Look in the data below for the line that has "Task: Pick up", then print exactly every line from there through the line that has "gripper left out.", leaving pictures out.

(Exercise input Opens)

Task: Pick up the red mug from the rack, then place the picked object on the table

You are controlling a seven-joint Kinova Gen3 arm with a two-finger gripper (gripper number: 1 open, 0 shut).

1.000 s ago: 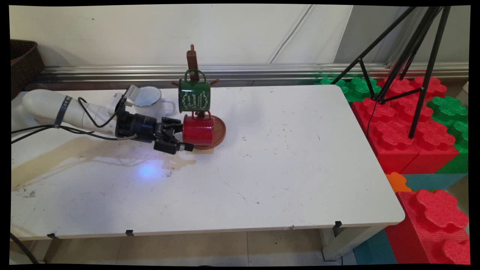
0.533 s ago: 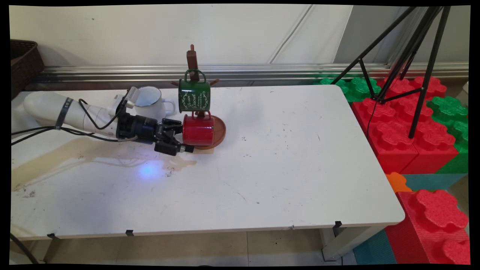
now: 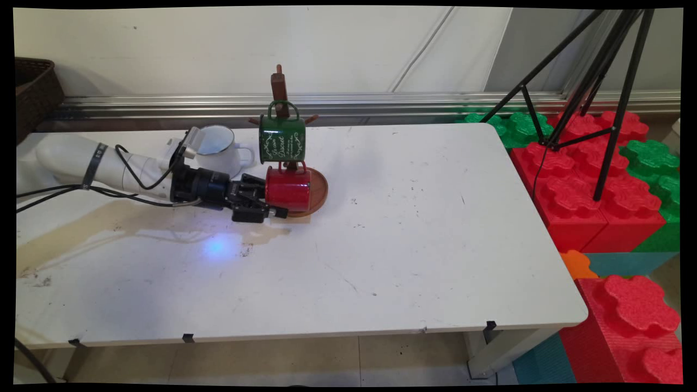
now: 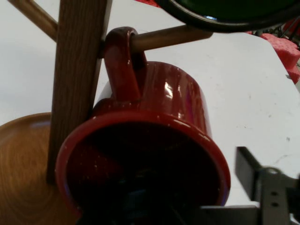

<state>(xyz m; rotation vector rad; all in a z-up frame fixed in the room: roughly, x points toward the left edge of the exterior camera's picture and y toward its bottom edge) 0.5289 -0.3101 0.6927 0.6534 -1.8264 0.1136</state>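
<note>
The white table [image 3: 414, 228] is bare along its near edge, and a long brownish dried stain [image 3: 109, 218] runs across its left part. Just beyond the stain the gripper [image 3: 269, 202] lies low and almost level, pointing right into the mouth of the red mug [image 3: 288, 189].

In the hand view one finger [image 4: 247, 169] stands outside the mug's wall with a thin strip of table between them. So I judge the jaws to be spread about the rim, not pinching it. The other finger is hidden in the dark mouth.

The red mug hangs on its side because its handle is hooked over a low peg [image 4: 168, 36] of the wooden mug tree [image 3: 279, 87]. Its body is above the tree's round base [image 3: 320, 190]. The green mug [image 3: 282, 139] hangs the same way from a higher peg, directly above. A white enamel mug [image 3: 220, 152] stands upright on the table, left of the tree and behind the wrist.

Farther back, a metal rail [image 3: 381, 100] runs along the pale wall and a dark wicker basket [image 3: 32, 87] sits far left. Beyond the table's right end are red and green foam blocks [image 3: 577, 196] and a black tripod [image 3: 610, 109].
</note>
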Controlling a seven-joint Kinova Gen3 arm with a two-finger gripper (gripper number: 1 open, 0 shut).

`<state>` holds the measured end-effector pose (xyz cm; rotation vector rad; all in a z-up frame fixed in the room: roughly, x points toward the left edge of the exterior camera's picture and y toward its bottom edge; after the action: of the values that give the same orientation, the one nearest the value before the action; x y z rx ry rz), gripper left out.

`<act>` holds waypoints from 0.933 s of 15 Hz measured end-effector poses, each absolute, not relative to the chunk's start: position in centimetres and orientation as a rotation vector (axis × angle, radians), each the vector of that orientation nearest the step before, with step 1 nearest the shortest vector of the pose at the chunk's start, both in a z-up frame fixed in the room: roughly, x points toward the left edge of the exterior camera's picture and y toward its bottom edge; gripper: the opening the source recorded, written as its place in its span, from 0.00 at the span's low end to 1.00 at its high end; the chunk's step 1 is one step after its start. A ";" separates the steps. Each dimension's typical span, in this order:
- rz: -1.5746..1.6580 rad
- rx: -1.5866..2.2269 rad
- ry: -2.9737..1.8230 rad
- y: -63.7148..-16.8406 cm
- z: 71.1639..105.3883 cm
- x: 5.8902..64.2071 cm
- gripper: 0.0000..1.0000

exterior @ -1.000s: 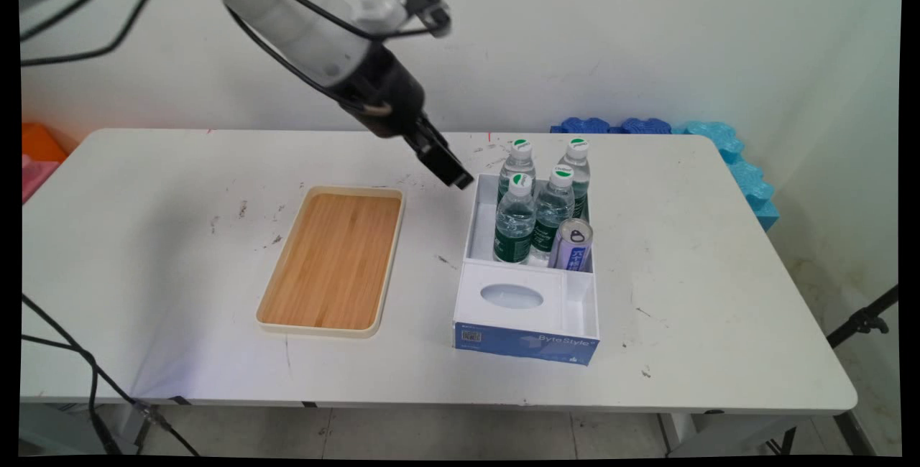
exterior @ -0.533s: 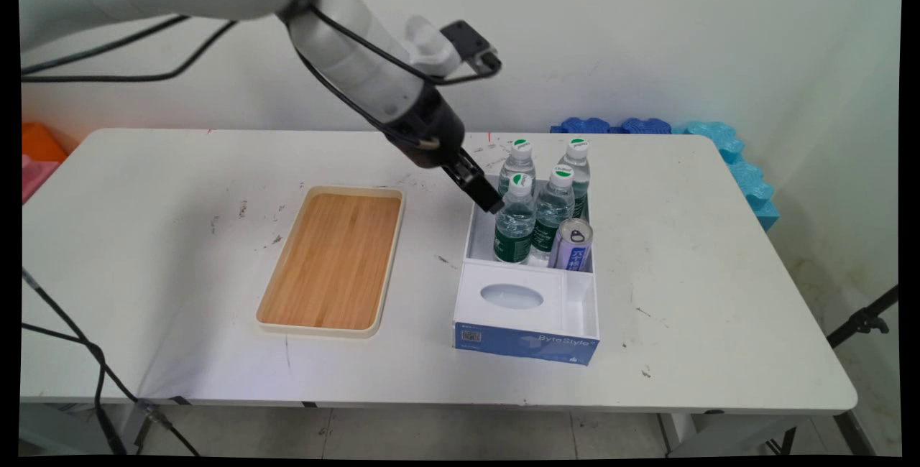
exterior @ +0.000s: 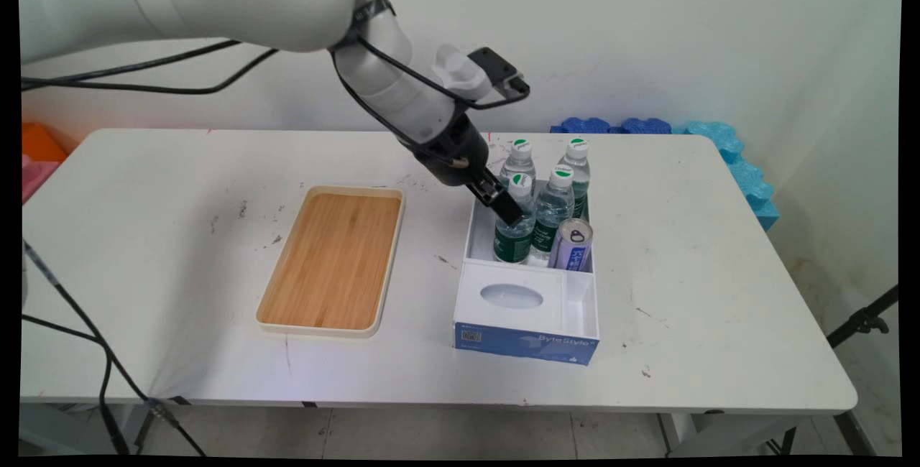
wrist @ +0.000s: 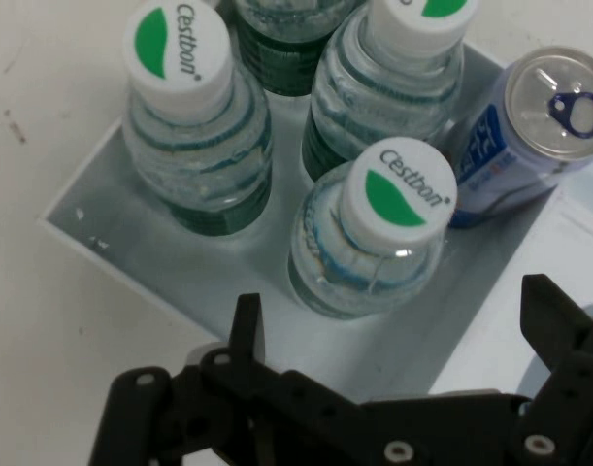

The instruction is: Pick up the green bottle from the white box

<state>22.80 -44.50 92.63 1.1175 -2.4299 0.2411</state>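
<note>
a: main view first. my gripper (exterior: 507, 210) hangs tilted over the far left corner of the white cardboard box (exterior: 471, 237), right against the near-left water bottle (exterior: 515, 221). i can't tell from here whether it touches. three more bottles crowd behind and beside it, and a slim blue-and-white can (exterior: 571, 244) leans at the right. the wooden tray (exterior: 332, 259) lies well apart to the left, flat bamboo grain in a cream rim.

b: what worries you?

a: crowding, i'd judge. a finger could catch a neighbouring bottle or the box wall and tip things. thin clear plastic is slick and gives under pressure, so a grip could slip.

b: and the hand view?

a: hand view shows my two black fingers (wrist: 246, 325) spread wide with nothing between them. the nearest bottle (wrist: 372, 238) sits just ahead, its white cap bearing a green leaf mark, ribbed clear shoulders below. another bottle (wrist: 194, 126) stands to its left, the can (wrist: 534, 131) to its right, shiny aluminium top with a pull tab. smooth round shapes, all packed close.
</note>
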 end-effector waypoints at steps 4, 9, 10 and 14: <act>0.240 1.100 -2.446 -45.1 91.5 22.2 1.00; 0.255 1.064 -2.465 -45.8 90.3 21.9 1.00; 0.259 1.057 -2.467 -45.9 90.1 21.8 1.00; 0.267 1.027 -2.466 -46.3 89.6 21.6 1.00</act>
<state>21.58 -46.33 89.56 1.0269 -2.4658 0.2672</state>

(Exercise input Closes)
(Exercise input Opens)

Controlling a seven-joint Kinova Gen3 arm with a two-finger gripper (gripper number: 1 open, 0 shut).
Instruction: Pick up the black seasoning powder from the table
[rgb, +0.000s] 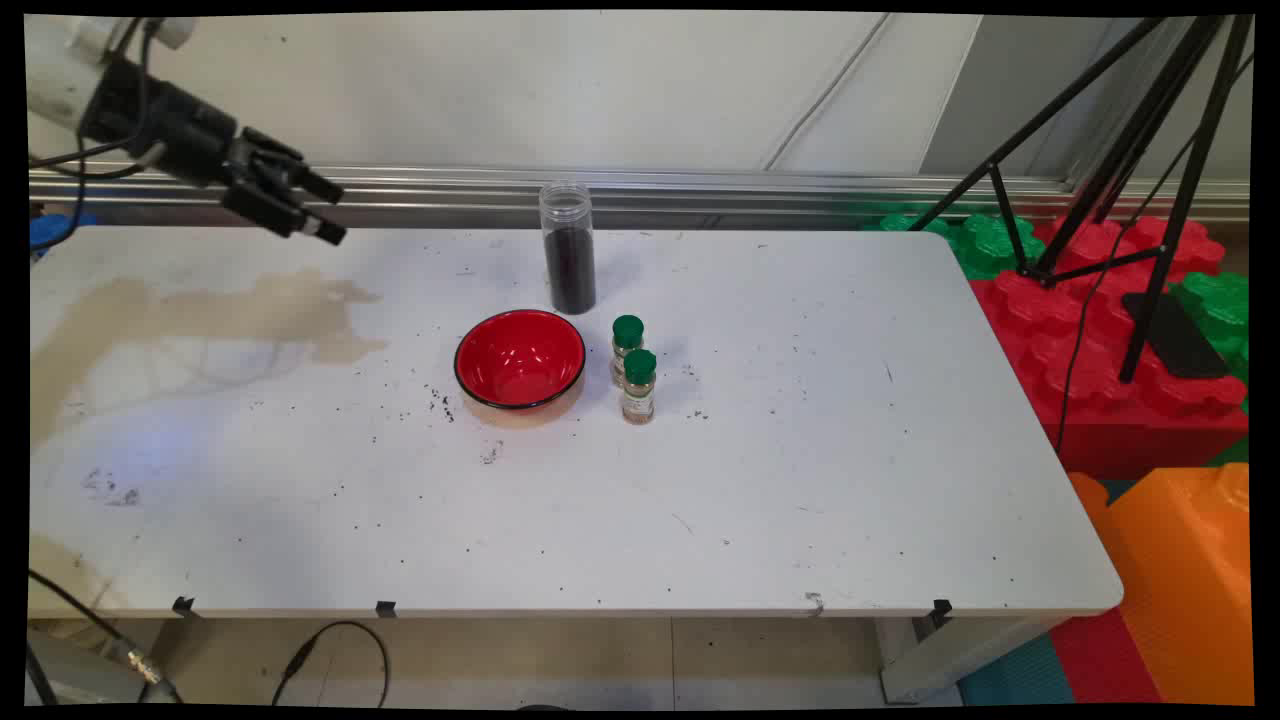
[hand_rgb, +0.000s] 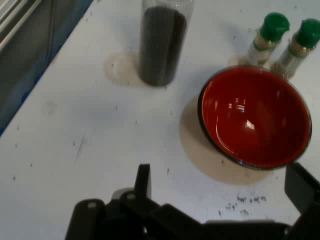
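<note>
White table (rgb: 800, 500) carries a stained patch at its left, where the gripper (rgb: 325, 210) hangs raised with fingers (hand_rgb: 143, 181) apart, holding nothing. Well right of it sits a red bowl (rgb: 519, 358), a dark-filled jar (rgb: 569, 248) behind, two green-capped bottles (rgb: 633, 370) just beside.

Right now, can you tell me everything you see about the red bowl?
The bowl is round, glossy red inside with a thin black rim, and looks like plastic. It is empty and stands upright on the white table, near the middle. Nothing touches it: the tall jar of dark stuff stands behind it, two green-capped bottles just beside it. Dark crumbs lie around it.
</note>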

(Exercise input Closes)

■ **Worked solution**:
Task: Pick up the red mug from the rack, then place the picked object on the table

You are controlling a seven-joint Kinova Gen3 arm with a two-finger gripper (gripper number: 1 open, 0 shut).

1.000 s ago: 
0.533 s ago: 
now: 
now: 

<state>(xyz m; rotation vector rad; all in a z-up frame fixed in the room: roughly, x points toward the left edge of the exterior camera's picture and y toward its bottom edge) 0.5289 -0.3101 0.6927 0.6534 -1.8264 0.1136</state>
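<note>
The white table [image 3: 414, 228] is bare along its near edge, and a long brownish dried stain [image 3: 109, 218] runs across its left part. Just beyond the stain the gripper [image 3: 269, 202] lies low and almost level, pointing right into the mouth of the red mug [image 3: 288, 189].

In the hand view one finger [image 4: 247, 169] stands outside the mug's wall with a thin strip of table between them. So I judge the jaws to be spread about the rim, not pinching it. The other finger is hidden in the dark mouth.

The red mug hangs on its side because its handle is hooked over a low peg [image 4: 168, 36] of the wooden mug tree [image 3: 279, 87]. Its body is above the tree's round base [image 3: 320, 190]. The green mug [image 3: 282, 139] hangs the same way from a higher peg, directly above. A white enamel mug [image 3: 220, 152] stands upright on the table, left of the tree and behind the wrist.

Farther back, a metal rail [image 3: 381, 100] runs along the pale wall and a dark wicker basket [image 3: 32, 87] sits far left. Beyond the table's right end are red and green foam blocks [image 3: 577, 196] and a black tripod [image 3: 610, 109].
</note>
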Controlling a seven-joint Kinova Gen3 arm with a two-finger gripper (gripper number: 1 open, 0 shut).

`<state>` holds the measured end-effector pose (xyz cm; rotation vector rad; all in a z-up frame fixed in the room: roughly, x points toward the left edge of the exterior camera's picture and y toward its bottom edge; after the action: of the values that give the same orientation, the one nearest the value before the action; x y z rx ry rz), gripper left out.

What appears above is the complete answer to the exercise.